Netflix was thrilled to be the premier sponsor for the 2nd 12 months in a row on the 2023 Conference on Digital Experimentation (CODE@MIT) in Cambridge, MA. The convention incorporates a balanced mix of educational and business analysis from some depraved sensible of us, and we’re proud to have contributed quite a lot of talks and posters together with a plenary session.
Our contributions kicked off with an idea that’s essential to our understanding of A/B checks: surrogates!
Our first discuss was given by Aurelien Bibaut (with co-authors Nathan Kallus, Simon Ejdemyr and Michael Zhao) during which we mentioned find out how to confidently measure long-term outcomes utilizing brief time period surrogates within the presence of bias. For instance, how can we estimate the consequences of improvements on retention a 12 months later with out working all our experiments for a 12 months? We proposed an estimation technique utilizing cross-fold procedures, and assemble legitimate confidence intervals for long run results earlier than that impact is totally noticed.
Later on, Michael Zhao (with Vickie Zhang, Anh Le and Nathan Kallus) spoke in regards to the analysis of surrogate index fashions for product choice making. Using 200 actual A/B checks carried out at Netflix, we confirmed that surrogate-index fashions, constructed utilizing solely 2 weeks of knowledge, result in the identical product ship choices ~95% of the time when in comparison with making a name based mostly on 2 months of knowledge. This means we will reliably run shorter checks with confidence without having to attend months for outcomes!
Our subsequent subject targeted on find out how to perceive and stability competing engagement metrics; for instance, ought to 1 hour of gaming equal 1 hour of streaming? Michael Zhao and Jordan Schafer shared a poster on how they constructed an Overall Evaluation Criterion (OEC) metric that gives holistic analysis for A/B checks, appropriately weighting totally different engagement metrics to serve a single total goal. This new framework has enabled quick and assured choice making in checks, and is being actively tailored as our enterprise continues to broaden into new areas.
In the second plenary session of the day, Martin Tingley took us on a compelling and enjoyable journey of complexity, exploring key challenges in digital experimentation and the way they differ from the challenges confronted by agricultural researchers a century in the past. He highlighted totally different areas of complexity and supplied views on find out how to deal with the suitable challenges based mostly on enterprise aims.

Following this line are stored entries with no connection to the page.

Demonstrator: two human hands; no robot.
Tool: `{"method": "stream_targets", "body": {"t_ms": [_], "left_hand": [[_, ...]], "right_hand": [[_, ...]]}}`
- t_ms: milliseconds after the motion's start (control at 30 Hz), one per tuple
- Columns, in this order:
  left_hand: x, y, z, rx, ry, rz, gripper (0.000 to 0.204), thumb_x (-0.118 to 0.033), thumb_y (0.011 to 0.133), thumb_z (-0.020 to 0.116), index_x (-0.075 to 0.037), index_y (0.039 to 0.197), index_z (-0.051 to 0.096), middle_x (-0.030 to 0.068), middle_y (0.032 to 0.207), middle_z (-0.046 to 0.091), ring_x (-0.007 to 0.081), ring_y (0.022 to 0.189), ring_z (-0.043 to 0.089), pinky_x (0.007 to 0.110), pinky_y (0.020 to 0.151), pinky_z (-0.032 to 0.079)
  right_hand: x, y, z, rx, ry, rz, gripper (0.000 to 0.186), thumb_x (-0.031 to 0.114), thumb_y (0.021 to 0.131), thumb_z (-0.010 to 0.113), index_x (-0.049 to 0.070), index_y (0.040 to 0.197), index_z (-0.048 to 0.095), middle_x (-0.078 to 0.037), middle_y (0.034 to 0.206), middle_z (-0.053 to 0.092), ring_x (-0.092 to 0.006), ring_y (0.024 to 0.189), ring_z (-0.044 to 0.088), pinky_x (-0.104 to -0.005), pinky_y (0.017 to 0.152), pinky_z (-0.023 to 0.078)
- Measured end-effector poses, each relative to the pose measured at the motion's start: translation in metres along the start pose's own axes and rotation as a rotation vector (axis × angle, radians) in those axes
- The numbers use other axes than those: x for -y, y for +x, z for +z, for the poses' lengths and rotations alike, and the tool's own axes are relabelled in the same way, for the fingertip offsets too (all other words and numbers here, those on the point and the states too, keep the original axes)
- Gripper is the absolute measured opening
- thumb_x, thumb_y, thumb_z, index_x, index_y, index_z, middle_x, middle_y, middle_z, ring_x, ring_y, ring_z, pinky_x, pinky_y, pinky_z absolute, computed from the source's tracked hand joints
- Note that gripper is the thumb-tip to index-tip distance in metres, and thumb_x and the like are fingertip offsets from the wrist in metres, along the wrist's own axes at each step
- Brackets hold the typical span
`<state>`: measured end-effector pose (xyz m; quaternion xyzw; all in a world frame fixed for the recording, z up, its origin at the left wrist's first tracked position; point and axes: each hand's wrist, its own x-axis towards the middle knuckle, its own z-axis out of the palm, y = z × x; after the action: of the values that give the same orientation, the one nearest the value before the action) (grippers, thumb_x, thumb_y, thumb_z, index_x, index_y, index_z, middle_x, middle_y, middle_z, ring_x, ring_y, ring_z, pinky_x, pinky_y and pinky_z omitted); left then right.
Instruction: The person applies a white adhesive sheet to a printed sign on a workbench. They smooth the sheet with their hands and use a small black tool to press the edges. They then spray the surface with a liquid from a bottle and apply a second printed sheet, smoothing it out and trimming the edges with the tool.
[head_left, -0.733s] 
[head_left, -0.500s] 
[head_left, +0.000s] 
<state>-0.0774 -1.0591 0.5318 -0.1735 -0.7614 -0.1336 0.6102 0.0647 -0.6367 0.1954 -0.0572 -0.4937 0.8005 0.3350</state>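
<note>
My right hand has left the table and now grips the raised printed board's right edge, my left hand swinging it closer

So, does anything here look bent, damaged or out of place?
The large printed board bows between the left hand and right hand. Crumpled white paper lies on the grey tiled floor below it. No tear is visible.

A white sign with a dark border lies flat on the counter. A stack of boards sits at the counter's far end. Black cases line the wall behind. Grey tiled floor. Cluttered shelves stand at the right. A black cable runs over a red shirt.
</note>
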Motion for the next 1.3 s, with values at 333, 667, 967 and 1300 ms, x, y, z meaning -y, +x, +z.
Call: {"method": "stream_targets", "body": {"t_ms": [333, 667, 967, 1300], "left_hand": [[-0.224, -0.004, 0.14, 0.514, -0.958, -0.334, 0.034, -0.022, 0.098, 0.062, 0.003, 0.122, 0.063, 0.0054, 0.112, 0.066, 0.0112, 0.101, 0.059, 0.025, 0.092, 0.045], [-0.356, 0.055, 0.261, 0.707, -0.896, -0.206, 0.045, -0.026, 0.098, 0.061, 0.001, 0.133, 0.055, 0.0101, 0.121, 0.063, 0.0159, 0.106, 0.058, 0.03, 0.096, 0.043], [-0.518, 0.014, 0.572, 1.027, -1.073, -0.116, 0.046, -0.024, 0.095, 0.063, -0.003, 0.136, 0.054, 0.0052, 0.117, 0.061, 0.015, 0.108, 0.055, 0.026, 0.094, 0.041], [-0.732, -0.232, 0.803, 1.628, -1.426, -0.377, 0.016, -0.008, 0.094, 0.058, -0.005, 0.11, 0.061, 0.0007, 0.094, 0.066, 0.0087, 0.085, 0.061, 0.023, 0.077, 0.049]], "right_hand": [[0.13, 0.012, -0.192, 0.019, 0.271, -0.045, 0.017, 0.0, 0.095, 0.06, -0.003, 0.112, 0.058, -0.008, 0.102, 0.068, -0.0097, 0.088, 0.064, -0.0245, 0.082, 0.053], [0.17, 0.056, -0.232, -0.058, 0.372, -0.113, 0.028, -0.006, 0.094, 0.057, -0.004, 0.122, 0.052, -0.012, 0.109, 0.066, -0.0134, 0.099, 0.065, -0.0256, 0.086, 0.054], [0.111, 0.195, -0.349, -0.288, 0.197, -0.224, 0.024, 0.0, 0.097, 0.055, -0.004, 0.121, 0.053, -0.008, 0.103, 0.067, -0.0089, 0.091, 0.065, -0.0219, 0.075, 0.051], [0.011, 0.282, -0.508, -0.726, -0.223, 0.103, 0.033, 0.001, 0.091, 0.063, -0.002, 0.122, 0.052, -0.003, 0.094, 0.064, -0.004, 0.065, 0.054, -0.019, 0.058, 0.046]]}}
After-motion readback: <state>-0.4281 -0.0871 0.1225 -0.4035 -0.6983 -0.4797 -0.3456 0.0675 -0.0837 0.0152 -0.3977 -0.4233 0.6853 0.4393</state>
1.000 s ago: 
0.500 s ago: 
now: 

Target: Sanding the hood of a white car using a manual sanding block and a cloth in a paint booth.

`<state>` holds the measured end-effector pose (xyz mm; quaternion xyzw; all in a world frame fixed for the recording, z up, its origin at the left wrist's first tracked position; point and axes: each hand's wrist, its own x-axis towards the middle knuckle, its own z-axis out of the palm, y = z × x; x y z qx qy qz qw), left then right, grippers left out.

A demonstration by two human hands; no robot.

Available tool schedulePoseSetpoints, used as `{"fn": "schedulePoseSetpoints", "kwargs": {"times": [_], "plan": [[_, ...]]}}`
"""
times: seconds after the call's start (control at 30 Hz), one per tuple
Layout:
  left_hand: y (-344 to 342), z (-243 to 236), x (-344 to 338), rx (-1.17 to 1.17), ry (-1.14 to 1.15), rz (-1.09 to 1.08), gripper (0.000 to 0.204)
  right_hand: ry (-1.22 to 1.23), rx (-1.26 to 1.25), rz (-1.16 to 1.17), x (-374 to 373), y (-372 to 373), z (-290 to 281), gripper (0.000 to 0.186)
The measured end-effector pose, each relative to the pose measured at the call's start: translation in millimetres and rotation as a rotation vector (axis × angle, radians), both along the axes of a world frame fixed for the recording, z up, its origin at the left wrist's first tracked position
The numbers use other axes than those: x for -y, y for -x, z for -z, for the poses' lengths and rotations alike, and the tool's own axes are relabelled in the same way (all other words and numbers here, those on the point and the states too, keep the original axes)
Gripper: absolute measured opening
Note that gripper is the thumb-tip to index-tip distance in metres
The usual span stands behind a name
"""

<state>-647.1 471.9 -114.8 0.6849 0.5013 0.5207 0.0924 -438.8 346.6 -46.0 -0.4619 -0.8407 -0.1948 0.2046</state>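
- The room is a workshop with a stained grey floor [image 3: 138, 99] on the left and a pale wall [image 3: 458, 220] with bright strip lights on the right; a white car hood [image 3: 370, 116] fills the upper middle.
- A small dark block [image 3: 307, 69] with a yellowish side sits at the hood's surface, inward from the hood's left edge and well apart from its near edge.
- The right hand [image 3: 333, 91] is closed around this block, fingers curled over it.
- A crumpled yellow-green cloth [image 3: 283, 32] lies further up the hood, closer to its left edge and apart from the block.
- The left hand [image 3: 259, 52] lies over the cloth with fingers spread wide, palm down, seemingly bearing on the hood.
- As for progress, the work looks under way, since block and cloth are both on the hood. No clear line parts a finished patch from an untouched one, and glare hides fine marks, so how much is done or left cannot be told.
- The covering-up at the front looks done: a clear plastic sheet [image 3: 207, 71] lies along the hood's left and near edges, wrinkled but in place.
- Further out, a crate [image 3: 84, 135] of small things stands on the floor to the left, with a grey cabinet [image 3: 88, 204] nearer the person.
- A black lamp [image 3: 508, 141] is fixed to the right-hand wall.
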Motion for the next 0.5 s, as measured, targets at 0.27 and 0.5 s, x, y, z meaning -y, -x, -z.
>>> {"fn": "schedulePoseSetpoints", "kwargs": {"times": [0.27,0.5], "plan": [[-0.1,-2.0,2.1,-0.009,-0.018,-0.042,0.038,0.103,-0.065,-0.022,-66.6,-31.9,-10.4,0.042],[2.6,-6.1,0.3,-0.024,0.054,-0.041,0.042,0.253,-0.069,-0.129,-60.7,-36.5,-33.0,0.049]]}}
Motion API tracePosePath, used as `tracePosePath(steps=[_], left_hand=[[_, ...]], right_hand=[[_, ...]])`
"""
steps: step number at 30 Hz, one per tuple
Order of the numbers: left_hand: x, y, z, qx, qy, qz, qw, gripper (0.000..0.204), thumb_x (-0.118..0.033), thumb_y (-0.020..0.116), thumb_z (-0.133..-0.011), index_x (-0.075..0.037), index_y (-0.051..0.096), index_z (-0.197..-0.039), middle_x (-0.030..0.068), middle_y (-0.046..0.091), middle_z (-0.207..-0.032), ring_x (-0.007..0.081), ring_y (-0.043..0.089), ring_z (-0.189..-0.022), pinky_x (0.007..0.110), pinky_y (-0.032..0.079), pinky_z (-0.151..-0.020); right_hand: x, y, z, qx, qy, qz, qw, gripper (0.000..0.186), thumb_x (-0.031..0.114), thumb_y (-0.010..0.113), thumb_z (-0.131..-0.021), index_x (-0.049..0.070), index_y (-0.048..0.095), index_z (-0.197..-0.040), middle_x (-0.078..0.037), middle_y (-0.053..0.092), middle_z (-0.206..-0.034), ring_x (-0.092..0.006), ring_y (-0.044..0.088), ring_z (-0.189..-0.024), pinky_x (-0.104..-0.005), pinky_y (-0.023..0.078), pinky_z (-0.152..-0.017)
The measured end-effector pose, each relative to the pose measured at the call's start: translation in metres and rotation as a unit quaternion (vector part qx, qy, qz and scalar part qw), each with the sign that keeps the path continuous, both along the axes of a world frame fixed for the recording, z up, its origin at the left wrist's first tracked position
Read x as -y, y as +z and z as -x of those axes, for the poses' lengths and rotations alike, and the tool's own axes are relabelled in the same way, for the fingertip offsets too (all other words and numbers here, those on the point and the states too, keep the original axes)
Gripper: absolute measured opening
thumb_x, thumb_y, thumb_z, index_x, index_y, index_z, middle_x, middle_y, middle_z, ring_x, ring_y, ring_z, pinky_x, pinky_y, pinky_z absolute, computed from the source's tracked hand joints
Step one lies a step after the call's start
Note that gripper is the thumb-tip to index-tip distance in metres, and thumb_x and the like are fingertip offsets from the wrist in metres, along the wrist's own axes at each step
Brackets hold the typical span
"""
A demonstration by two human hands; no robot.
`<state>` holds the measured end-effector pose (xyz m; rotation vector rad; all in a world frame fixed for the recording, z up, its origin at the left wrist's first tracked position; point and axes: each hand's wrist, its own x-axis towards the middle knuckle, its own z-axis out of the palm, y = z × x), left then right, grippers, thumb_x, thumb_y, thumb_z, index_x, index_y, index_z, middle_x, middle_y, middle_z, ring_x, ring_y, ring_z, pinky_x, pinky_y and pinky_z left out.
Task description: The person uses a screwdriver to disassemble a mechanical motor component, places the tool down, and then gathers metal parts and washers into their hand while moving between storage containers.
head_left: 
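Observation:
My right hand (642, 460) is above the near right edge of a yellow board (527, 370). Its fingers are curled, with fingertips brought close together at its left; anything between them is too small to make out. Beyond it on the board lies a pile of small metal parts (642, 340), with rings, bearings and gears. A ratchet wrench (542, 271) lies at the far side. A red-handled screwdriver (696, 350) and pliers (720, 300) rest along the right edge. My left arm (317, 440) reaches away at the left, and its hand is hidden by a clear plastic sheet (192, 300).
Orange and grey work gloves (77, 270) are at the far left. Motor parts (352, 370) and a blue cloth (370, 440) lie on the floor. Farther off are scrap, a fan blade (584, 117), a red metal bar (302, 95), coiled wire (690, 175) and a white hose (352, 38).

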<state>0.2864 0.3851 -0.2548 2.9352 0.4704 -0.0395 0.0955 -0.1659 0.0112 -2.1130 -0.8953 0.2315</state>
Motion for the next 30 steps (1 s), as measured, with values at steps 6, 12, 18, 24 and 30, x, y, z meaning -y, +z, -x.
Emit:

Our ultimate discuss was given by Apoorva Lal (with co-authors Samir Khan and Johan Ugander) during which we present how partial identification of the dose-response perform (DRF) below non-parametric assumptions can be utilized to offer extra insightful analyses of experimental knowledge than the usual ATE evaluation does. We revisited a research that lowered like-minded content material algorithmically, and confirmed how we might lengthen the binary ATE studying to reply how the quantity of like-minded content material a consumer sees impacts their political attitudes.
We had a blast connecting with the CODE@MIT neighborhood and bonding over our shared enthusiasm for not solely rigorous measurement in experimentation, but additionally stats-themed stickers and swag!
We sit up for subsequent 12 months’s iteration of the convention and hope to see you there!
Psst! We’re hiring Data Scientists throughout quite a lot of domains at Netflix — try our open roles.